▶ [PROBLEM STATEMENT] Please give again, word for word, the lines that lie between the start of the listing below and the line with "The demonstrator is", both included.

▶ [SUPPLIED MATERIAL]
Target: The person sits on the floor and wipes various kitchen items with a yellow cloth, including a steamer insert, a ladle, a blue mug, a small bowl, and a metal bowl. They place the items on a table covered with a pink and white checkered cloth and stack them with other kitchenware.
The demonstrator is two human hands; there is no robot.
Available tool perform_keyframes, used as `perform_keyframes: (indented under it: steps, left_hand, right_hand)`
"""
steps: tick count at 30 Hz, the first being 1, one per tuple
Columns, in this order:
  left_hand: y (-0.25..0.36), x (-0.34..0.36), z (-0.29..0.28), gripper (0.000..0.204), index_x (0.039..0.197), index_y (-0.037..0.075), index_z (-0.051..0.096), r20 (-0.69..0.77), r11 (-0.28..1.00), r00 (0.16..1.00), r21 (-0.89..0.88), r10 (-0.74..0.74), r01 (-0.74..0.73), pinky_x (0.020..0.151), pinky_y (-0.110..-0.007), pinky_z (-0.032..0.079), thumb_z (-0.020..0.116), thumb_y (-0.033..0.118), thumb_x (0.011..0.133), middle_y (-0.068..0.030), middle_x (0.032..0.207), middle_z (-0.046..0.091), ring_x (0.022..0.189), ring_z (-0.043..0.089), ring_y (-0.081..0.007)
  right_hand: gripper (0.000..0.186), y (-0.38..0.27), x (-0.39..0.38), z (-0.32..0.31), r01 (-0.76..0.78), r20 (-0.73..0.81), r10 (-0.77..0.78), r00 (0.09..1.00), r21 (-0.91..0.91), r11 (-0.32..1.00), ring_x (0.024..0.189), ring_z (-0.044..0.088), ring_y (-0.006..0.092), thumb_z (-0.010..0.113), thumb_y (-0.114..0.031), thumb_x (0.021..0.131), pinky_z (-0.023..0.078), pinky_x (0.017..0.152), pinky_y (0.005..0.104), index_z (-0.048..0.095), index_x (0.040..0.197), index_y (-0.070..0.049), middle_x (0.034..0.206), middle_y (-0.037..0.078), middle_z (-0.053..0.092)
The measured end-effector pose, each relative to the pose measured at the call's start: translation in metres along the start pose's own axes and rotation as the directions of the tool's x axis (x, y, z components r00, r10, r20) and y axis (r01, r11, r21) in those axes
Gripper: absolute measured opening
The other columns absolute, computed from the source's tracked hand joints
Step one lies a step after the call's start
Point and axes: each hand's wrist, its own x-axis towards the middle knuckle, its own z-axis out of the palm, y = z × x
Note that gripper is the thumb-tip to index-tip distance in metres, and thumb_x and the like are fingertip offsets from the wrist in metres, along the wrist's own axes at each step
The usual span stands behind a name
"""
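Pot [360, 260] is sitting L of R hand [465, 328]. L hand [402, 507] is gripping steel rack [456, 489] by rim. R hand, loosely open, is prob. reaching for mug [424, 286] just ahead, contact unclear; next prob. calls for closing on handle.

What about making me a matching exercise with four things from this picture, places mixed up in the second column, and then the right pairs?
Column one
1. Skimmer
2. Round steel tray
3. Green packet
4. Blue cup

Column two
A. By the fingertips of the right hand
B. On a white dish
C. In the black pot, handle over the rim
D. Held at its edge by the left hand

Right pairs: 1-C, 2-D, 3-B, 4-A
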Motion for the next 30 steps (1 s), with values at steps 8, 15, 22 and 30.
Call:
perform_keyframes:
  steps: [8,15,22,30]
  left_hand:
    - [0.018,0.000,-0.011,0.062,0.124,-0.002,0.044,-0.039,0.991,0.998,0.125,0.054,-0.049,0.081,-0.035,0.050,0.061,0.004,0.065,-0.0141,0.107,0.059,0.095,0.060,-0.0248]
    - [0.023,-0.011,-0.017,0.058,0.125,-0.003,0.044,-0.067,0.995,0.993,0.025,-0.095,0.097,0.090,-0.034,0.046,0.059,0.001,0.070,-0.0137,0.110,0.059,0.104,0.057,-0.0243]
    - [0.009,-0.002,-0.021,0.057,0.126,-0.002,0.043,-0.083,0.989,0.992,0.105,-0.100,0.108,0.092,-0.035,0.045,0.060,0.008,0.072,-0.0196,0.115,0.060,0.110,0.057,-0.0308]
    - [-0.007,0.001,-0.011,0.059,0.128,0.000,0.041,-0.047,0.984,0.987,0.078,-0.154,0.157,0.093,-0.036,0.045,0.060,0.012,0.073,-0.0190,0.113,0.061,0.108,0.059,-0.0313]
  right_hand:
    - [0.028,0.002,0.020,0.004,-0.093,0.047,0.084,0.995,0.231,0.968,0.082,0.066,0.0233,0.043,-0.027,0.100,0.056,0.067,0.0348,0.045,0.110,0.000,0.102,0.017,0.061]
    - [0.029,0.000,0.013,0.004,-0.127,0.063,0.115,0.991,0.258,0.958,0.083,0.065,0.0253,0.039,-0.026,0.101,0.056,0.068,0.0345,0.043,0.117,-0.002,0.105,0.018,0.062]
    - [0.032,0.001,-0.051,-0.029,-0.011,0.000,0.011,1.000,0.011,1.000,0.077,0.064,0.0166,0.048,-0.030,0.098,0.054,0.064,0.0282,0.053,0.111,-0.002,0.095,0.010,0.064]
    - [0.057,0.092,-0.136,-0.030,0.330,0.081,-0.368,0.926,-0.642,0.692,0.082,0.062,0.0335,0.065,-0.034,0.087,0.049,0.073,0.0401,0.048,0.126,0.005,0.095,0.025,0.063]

▶ [REPLY TO THE TASK]
Target: The person sits on the floor and wipes various kitchen items with a yellow cloth, including a steamer insert, a ladle, a blue mug, a small bowl, and a metal bowl. They place the items on a table covered with a pink and white checkered cloth and stack them with other kitchenware.
The demonstrator is two human hands; there is no robot.

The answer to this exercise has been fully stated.